TASK DESCRIPTION:
Please write out exactly, and only, the lines from the first in the material below to the line containing "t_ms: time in", both included.

DATA:
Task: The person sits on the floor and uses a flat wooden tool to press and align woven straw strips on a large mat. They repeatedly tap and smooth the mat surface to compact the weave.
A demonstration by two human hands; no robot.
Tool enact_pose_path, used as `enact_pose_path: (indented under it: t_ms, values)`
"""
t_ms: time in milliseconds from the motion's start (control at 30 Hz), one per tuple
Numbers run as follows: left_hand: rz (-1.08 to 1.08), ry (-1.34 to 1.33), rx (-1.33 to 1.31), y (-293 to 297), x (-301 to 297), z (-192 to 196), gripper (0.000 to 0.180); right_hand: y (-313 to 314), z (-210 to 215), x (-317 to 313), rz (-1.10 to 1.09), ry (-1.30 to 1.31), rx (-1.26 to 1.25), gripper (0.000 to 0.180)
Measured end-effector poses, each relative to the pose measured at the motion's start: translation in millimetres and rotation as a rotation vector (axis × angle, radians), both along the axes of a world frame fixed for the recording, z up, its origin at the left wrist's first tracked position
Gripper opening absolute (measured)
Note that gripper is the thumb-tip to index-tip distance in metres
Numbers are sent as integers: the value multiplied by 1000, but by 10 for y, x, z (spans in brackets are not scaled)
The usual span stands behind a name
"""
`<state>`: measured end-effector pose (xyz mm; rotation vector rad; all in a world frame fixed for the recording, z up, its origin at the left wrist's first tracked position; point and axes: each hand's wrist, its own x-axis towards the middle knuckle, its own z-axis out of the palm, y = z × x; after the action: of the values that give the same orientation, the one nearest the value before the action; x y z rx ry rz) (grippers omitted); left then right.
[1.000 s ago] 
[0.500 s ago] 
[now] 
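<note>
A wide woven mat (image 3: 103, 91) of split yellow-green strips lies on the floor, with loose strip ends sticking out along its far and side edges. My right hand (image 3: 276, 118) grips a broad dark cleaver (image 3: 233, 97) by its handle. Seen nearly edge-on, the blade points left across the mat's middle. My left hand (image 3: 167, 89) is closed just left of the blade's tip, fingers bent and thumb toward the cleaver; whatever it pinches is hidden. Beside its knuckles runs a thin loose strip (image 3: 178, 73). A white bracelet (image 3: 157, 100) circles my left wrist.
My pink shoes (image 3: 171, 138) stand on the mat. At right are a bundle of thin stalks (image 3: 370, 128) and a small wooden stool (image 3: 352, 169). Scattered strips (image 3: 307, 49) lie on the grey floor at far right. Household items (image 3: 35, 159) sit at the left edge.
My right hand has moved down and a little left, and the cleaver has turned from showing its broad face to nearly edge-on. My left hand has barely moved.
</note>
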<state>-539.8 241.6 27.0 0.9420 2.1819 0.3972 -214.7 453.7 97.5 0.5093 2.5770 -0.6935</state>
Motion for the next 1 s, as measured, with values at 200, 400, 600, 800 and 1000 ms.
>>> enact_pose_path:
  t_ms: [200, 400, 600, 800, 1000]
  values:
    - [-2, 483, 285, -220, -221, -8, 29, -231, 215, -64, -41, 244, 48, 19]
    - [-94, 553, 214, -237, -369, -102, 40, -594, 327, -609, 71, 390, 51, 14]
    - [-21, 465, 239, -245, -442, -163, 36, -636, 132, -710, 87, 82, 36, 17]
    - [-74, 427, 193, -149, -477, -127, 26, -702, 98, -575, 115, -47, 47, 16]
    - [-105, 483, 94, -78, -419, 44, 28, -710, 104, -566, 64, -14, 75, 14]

SOLVED EXERCISE:
Task: The person sits on the floor and uses a flat wooden tool to press and align woven straw strips on a large mat. They repeatedly tap and smooth the mat surface to compact the weave.
A demonstration by two human hands; no robot.
Tool enact_pose_path, used as `enact_pose_path: (indented under it: t_ms, values)`
"""
t_ms: time in milliseconds from the motion's start (control at 30 Hz), one per tuple

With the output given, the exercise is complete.